Overcoming the Arab-Persian divide: Who owns the Gulf?

Arab and Persian nationalisms try to exclude the Indian and African heritage from the identities they have promoted.

"To the silly choice of Arabian or Persian Gulf I always respond only half-jokingly that we should call it by its real name, which is the American Gulf," writes Dabashi [EPA]

As an Ahvazi I am the product of the multicultural fact of that magnificent city, and in fact our province and by extension the entire northern and southern shores of the Gulf are at the crosscurrents of no less than four cultural forces: Iranian from north, Arab from the west, Indian from the east and African from the south. False and falsifying Arab-Persian divide first and foremost has categorically ignored, and dismissed the fact that we have a profound and enduring Indian and African presence in our region.

Construction of the complementary modes of Arab and Persian bourgeois xenophobia has historically banked on manufacturing each other as mere obstacles to their sublime achievement of white-identified, Eurocentric modernity. As such, what they both simultaneously conceal is their mutual fear of the African and the Indian, both of which are conspicuously absent from their identically racist identity politics.

The whole white-washed bourgeois nationalism of both the Arab and Persian vintage is so deeply afraid of being “coloured” by the factual evidence of history that, all its antagonisms notwithstanding, comes together in mutually repressing the African and Indian component of the region.

The Zanj Rebellion of 869-883 AD is among the earliest indications we have of a massive slave revolt in and around Basra at the tip of the Gulf.
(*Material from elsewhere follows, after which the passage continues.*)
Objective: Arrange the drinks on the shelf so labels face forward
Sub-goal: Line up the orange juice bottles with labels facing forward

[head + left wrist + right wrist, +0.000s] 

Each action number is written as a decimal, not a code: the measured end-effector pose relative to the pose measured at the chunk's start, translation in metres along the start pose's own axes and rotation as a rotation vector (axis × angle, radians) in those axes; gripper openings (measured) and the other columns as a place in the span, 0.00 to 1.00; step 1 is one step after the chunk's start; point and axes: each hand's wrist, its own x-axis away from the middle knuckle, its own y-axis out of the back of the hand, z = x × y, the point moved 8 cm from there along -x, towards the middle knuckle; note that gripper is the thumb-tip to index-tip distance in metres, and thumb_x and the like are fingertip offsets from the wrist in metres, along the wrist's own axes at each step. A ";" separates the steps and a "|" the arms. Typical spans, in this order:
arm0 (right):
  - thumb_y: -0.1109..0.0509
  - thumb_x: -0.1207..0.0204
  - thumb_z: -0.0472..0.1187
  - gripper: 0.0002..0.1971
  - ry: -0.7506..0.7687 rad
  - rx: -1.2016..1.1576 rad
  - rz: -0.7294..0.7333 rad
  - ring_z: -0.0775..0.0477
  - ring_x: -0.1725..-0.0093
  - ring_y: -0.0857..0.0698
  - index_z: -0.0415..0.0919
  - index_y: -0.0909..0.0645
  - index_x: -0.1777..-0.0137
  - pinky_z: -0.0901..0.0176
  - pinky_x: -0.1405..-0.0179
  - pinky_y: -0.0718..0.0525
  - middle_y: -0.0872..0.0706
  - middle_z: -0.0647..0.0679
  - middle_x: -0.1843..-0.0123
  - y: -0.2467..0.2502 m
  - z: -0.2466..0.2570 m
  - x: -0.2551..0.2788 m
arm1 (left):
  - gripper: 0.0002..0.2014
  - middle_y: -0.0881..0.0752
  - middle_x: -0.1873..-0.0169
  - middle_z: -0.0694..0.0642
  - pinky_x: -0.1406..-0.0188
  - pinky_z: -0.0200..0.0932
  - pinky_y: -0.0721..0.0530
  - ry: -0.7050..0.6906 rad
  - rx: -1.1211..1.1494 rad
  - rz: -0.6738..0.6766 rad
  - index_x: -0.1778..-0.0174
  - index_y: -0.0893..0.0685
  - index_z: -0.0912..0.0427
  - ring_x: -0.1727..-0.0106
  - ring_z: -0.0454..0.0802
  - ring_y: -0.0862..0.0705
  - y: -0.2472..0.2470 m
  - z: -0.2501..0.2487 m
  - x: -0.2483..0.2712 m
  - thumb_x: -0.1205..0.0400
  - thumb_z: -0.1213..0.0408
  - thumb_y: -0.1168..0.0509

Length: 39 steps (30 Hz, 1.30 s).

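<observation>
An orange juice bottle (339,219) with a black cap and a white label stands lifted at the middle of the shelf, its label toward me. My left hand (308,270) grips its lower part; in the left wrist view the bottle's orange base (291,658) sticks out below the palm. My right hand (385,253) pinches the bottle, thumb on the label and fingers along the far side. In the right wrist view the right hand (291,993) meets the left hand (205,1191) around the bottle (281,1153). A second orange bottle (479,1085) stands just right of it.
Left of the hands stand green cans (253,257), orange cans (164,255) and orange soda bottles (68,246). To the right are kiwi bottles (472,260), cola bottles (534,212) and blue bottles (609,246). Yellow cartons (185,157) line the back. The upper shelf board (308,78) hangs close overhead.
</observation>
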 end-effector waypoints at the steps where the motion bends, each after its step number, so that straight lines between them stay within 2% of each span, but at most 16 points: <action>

The origin of my own last name (meaning “bilingual”) is just one small indication of a profound Indian influence in southern Iran, and all the way from the Gulf to the Arabian Sea and the Indian Ocean.

How horridly boring would it be if any ethnic nationalism were to triumph.

Defending the term “the Arab Gulf”, a dear Egyptian friend once told me that a man he knew had done a research and concluded that “all people living on the northern shore of the Persian Gulf spoke Arabic.” To the degree that this might in fact be true, it is balanced by the fact that as many on the southern shore also speak Persian – two imperial languages that for millennia were the lingua franca of successive empires.

To the silly choice of Arabian or Persian Gulf I always respond only half-jokingly that we should call it by its real name, which is the American Gulf. The navigational and maritime imperial realities of the region are far more accurate reflections of who and what we are in that region. Shat al-Arab, Persian Gulf, Arabian Sea, and the Indian Ocean – that is how history has opted to call the varied waters of the region.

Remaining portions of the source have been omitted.